- **GOAL OF THE EXERCISE**
Reproduce all the data, character for character.

..............................

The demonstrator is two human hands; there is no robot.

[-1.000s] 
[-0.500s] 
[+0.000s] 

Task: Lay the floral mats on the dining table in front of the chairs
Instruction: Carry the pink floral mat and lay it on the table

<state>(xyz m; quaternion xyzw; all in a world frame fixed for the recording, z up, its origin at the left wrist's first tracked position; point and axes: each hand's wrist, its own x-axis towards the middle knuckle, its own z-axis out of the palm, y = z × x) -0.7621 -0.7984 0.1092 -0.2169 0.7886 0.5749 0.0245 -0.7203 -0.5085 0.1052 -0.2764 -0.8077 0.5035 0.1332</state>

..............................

- **TASK ANSWER**
The demonstrator is two human hands; there is no robot.

[-1.000s] 
[-0.500s] 
[+0.000s] 

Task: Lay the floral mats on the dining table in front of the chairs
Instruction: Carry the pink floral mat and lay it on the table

<state>(xyz m; quaternion xyzw; all in a world frame fixed for the recording, z up, its origin at the left wrist's first tracked position; point and axes: each hand's wrist, its own x-axis towards the middle knuckle, its own z-axis out of the palm, y = z × x) -0.7621 -0.7984 0.1092 -0.2169 0.7886 0.5749 0.0245 -0.7203 -0.5085 0.1052 -0.2764 -0.8077 0.5035 0.1332</state>

This exercise is complete.